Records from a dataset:

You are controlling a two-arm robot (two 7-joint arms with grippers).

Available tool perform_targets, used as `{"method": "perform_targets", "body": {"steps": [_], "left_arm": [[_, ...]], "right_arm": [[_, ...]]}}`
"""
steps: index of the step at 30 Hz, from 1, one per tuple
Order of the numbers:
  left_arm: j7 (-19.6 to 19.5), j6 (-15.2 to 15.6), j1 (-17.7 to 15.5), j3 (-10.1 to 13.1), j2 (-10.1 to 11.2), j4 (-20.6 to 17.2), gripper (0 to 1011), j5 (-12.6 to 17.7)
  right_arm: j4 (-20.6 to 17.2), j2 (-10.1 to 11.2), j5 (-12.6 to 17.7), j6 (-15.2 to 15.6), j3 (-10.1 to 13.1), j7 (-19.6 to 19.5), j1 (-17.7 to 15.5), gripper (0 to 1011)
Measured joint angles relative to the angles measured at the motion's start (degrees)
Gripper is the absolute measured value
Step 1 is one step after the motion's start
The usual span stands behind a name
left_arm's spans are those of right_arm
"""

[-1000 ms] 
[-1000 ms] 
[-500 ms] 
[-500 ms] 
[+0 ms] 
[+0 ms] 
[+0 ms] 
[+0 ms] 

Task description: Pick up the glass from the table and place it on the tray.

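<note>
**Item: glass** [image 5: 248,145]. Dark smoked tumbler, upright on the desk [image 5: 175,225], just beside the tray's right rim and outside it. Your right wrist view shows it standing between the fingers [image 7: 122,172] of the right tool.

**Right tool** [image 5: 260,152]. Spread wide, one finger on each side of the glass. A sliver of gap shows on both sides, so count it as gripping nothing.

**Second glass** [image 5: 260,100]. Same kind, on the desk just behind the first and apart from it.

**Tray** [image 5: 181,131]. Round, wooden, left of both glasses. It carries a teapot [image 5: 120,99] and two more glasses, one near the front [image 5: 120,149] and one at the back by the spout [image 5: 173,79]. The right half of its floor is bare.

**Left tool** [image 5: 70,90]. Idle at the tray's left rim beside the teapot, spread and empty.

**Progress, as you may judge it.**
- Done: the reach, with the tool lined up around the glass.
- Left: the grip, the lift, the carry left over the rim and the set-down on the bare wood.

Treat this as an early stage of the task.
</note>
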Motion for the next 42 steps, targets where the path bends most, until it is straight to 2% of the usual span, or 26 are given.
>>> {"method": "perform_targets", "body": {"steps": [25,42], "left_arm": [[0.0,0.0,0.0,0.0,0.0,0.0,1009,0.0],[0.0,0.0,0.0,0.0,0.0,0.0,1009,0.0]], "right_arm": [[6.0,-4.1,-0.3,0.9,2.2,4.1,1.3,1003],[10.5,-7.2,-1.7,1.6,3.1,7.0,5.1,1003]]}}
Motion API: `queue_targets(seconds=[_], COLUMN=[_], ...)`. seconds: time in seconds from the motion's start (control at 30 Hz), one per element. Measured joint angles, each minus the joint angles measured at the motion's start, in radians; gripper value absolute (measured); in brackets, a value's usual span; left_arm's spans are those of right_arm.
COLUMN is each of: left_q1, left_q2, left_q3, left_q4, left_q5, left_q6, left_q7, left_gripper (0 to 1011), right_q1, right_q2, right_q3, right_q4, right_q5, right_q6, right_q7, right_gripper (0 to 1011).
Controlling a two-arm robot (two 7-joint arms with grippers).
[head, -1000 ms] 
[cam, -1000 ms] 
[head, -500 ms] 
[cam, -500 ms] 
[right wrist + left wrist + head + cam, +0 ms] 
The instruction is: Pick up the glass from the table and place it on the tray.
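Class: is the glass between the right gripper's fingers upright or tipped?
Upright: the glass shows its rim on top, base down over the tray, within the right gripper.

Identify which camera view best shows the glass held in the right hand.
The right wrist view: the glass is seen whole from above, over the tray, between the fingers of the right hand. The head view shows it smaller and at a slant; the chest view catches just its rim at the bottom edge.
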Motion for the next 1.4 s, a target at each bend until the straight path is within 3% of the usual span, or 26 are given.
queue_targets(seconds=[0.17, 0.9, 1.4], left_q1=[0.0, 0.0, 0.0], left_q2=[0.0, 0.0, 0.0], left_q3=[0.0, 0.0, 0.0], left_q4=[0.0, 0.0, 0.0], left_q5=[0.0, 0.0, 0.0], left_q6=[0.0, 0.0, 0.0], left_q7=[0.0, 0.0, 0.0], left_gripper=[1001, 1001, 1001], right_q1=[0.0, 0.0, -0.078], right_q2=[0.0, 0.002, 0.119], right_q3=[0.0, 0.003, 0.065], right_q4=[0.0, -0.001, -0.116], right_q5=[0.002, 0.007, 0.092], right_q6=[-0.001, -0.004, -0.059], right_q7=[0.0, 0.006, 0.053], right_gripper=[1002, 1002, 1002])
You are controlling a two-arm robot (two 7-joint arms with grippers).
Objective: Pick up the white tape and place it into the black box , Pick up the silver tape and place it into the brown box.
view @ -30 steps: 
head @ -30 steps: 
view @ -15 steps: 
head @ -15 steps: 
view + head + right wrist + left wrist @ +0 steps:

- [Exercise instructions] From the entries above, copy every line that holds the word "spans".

- [Solution for this exercise]
left_arm's spans are those of right_arm
Motion API: `queue_targets(seconds=[_], COLUMN=[_], ...)`. seconds: time in seconds from the motion's start (control at 30 Hz), one per element. Measured joint angles, each minus the joint angles measured at the motion's start, in radians; gripper value absolute (measured); in brackets, a value's usual span; left_arm's spans are those of right_arm.

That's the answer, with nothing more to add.